### WHAT TO DO
Search the material for the string "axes", then show every line where it turns up.

### DATASET CONTENT
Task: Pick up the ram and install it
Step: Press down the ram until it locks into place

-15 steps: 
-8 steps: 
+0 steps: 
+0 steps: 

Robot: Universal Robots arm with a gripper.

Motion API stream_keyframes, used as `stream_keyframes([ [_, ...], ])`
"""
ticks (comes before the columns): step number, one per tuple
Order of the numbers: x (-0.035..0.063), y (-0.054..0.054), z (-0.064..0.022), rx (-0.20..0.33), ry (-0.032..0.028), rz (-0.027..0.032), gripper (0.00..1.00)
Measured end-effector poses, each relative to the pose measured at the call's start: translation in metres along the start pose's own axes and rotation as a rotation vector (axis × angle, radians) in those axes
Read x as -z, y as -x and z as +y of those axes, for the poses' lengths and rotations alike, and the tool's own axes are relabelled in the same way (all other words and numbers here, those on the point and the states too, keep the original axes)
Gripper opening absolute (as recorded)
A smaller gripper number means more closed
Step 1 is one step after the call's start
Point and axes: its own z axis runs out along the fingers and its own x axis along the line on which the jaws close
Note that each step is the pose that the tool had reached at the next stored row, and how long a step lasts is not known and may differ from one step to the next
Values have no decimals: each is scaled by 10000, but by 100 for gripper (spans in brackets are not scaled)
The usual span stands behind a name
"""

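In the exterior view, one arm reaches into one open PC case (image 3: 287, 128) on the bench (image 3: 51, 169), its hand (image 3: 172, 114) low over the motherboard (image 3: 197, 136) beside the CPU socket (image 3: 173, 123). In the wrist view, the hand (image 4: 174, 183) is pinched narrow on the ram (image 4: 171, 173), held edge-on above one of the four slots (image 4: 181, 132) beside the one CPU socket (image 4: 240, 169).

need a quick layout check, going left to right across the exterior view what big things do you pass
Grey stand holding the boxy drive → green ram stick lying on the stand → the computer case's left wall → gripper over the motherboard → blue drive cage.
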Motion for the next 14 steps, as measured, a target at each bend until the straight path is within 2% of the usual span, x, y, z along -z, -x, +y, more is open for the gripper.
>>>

### RESPONSE AREA
Measured end-effector poses, each relative to the pose measured at the call's start: translation in metres along the start pose's own axes and rotation as a rotation vector (axis × angle, radians) in those axes
Read x as -z, y as -x and z as +y of those axes, for the poses' lengths and rotations alike, and the tool's own axes are relabelled in the same way (all other words and numbers here, those on the point and the states too, keep the original axes)
Point and axes: its own z axis runs out along the fingers and its own x axis along the line on which the jaws close

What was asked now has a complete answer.